REQUIREMENT:
Would you return the data exactly as given, except for its pictures?
:::
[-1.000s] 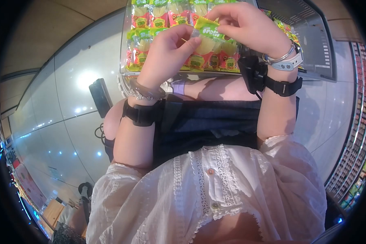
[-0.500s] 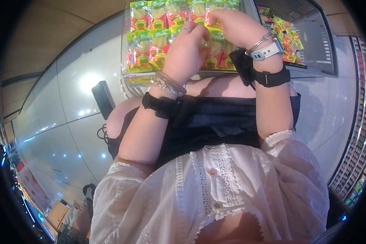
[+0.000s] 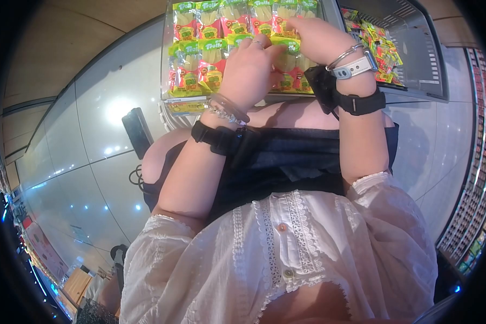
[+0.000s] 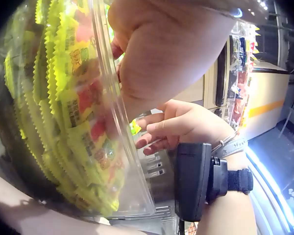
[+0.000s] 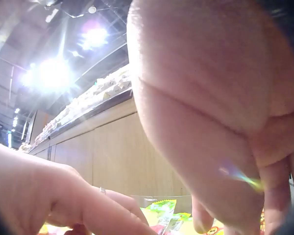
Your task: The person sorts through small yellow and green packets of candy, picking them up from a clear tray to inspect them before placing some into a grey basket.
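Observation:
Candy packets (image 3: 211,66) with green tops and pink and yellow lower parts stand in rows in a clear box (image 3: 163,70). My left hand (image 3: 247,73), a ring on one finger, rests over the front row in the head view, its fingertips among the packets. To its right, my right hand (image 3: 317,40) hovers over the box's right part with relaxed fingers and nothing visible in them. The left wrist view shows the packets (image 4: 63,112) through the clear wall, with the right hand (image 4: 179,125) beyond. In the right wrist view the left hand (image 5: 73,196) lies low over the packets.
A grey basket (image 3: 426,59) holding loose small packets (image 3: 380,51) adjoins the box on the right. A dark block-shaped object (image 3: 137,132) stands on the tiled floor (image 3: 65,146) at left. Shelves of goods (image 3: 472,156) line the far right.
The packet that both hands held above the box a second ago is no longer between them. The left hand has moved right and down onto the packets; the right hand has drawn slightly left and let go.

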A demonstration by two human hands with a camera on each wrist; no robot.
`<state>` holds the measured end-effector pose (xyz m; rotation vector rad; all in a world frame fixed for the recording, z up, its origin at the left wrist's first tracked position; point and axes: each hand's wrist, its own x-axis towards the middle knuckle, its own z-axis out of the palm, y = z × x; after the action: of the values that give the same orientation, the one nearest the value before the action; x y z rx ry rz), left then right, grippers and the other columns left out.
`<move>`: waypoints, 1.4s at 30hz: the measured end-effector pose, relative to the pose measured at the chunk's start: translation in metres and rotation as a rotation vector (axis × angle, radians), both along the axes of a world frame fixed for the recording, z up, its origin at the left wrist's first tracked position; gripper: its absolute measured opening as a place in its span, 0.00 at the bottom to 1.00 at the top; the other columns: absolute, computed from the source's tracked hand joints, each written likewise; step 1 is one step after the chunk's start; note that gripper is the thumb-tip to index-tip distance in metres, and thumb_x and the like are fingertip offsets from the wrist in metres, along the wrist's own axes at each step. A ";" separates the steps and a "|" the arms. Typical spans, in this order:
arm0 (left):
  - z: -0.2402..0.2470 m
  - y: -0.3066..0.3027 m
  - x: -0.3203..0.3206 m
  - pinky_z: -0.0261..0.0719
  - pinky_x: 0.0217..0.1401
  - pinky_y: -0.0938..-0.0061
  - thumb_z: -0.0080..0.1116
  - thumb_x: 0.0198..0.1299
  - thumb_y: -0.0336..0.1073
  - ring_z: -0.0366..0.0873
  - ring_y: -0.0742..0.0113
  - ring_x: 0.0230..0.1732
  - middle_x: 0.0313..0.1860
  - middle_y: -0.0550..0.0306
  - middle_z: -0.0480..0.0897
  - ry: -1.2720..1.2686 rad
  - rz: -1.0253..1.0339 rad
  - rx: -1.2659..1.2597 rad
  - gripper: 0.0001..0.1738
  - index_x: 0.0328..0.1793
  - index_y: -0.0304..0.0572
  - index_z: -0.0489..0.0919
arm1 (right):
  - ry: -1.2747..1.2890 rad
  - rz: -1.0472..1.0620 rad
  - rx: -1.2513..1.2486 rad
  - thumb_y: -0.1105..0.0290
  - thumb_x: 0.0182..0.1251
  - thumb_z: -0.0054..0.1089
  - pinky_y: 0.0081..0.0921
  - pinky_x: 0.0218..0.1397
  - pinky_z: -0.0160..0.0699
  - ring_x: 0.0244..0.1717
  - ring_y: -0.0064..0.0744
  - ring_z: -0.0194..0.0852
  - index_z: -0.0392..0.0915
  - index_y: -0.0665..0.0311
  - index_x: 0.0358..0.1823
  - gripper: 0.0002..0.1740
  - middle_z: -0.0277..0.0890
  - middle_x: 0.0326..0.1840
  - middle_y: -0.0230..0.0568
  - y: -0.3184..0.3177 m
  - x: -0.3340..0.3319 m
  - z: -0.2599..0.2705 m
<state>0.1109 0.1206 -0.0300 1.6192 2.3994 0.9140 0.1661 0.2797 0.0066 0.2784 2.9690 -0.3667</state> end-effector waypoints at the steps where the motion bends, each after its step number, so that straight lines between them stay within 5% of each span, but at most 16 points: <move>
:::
FINISHED EXERCISE:
[-1.000s] 
[-0.500s] 
[+0.000s] 
[+0.000s] 
[+0.000s] 
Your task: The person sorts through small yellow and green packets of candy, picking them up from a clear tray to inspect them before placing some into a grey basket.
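Observation:
Candy packets (image 3: 211,66) with green tops and pink and yellow lower parts stand in rows in a clear box (image 3: 163,70). My left hand (image 3: 247,73), a ring on one finger, rests over the front row in the head view, its fingertips among the packets. To its right, my right hand (image 3: 317,40) hovers over the box's right part with relaxed fingers and nothing visible in them. The left wrist view shows the packets (image 4: 63,112) through the clear wall, with the right hand (image 4: 179,125) beyond. In the right wrist view the left hand (image 5: 73,196) lies low over the packets.
A grey basket (image 3: 426,59) holding loose small packets (image 3: 380,51) adjoins the box on the right. A dark block-shaped object (image 3: 137,132) stands on the tiled floor (image 3: 65,146) at left. Shelves of goods (image 3: 472,156) line the far right.
The packet that both hands held above the box a second ago is no longer between them. The left hand has moved right and down onto the packets; the right hand has drawn slightly left and let go.
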
A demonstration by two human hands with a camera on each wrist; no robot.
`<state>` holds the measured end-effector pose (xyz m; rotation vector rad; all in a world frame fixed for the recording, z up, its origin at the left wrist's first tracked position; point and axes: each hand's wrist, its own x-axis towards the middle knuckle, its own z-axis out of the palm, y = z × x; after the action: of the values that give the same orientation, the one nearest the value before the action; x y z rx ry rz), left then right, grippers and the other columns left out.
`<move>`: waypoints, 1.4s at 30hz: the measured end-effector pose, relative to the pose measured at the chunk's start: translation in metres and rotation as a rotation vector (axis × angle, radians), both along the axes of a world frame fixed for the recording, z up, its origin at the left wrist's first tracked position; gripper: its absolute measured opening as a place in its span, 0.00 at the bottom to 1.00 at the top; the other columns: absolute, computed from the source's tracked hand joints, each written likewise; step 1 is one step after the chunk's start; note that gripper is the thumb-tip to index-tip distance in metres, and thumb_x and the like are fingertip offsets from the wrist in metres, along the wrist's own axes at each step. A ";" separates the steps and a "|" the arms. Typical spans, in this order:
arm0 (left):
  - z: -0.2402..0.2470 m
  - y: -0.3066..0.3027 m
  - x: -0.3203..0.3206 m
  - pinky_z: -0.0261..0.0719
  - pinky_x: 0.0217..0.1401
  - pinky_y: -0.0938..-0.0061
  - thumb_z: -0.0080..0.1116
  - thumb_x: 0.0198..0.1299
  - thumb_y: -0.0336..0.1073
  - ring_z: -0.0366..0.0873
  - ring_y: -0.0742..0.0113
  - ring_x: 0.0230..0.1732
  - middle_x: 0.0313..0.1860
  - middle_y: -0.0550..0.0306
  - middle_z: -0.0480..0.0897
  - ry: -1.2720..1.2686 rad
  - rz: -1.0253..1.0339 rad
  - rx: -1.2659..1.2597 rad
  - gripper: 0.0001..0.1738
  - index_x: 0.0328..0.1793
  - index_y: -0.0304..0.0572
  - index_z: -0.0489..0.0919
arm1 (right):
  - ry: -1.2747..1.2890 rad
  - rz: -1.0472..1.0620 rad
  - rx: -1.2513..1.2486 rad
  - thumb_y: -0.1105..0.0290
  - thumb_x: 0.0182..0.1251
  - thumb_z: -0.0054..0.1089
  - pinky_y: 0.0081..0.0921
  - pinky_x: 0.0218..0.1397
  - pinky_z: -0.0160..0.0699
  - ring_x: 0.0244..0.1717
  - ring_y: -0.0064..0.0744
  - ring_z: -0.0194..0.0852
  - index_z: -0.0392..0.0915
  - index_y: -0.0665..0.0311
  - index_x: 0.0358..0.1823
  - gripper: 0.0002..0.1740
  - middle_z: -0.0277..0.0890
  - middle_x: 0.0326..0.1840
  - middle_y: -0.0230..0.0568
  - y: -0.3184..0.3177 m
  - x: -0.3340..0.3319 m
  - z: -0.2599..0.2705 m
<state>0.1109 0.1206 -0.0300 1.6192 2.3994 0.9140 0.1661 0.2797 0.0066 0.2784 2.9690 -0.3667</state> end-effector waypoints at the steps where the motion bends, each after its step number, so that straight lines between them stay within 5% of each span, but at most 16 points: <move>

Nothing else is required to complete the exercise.